*Description of the task*. Repeat the whole listing word for word, skipping pictures.

*Data*.
# # # # #
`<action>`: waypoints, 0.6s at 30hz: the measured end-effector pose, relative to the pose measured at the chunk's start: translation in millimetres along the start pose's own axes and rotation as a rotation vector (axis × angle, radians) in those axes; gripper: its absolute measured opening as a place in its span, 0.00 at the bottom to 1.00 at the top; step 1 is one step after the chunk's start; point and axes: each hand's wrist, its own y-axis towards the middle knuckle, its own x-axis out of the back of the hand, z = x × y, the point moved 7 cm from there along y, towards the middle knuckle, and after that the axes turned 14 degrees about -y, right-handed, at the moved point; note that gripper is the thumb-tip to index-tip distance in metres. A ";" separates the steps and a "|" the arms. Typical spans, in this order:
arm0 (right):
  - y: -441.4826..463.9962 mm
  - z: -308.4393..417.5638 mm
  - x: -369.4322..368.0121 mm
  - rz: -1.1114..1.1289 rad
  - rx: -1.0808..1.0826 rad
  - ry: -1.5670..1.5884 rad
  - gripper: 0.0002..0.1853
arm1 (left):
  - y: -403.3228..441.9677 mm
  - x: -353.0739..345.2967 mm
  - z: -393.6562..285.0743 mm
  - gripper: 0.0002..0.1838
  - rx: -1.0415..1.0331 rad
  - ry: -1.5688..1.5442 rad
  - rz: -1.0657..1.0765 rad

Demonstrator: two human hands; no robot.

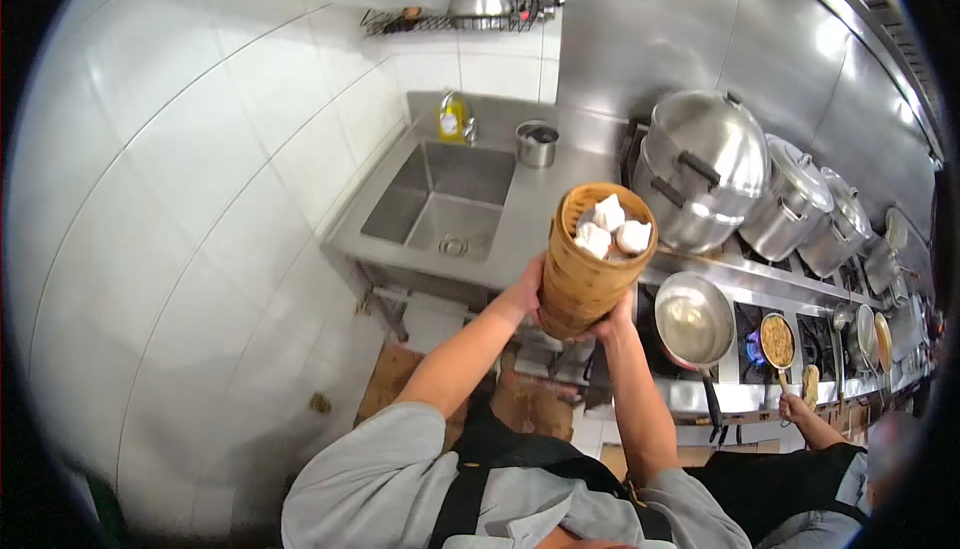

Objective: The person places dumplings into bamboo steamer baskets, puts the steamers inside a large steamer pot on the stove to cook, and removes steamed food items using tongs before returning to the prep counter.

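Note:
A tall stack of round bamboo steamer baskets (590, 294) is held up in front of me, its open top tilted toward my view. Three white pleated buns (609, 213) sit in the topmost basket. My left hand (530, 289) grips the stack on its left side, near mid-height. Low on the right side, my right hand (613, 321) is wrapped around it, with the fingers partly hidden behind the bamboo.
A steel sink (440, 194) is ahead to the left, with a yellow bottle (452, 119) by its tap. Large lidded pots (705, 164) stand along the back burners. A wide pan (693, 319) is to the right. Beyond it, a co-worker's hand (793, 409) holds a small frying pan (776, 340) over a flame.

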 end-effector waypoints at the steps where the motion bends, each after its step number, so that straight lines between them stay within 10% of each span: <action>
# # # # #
*Final answer*.
`<action>`: waypoints, 0.6s at 30hz: the measured end-effector pose, relative to the pose measured at the chunk's start: translation in millimetres along the start pose's own axes and rotation as a rotation vector (axis × angle, radians) in those axes; gripper: its absolute measured opening as a place in its span, 0.00 at the bottom to 1.00 at the top; step 1 is one step after the chunk's start; point and axes: each hand's wrist, its own y-axis towards the middle knuckle, its own x-axis out of the back of the hand, z = x × y, the point moved 7 cm from there along y, towards the middle knuckle, and after that the axes turned 14 degrees about -y, right-handed, at the moved point; note that gripper is the thumb-tip to index-tip distance in metres. A ";" separates the steps and a "|" the arms. Typical spans, in this order:
arm0 (right):
  - y: -441.4826..463.9962 mm
  - z: -308.4393..417.5638 mm
  - x: -369.4322..368.0121 mm
  - rz: -1.1114..1.1289 rad
  - rx: -1.0808..1.0826 rad
  - ry: -1.5670..1.5884 rad
  - gripper: 0.0002..0.1853
arm1 (left):
  - y: -403.3228..441.9677 mm
  - x: -353.0739..345.2967 mm
  - z: -393.6562..285.0743 mm
  - gripper: 0.0002..0.1838
  - rx: -1.0415..1.0331 rad
  - ry: -1.5688..1.5442 rad
  - rz: -1.0657..1.0765 rad

Demonstrator: two human hands; no robot.


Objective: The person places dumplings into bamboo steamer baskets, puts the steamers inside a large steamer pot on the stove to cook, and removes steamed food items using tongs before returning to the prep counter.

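Note:
A tall stack of round bamboo steamer baskets (590, 294) is held up in front of me, its open top tilted toward my view. Three white pleated buns (609, 213) sit in the topmost basket. My left hand (530, 289) grips the stack on its left side, near mid-height. Low on the right side, my right hand (613, 321) is wrapped around it, with the fingers partly hidden behind the bamboo.
A steel sink (440, 194) is ahead to the left, with a yellow bottle (452, 119) by its tap. Large lidded pots (705, 164) stand along the back burners. A wide pan (693, 319) is to the right. Beyond it, a co-worker's hand (793, 409) holds a small frying pan (776, 340) over a flame.
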
 end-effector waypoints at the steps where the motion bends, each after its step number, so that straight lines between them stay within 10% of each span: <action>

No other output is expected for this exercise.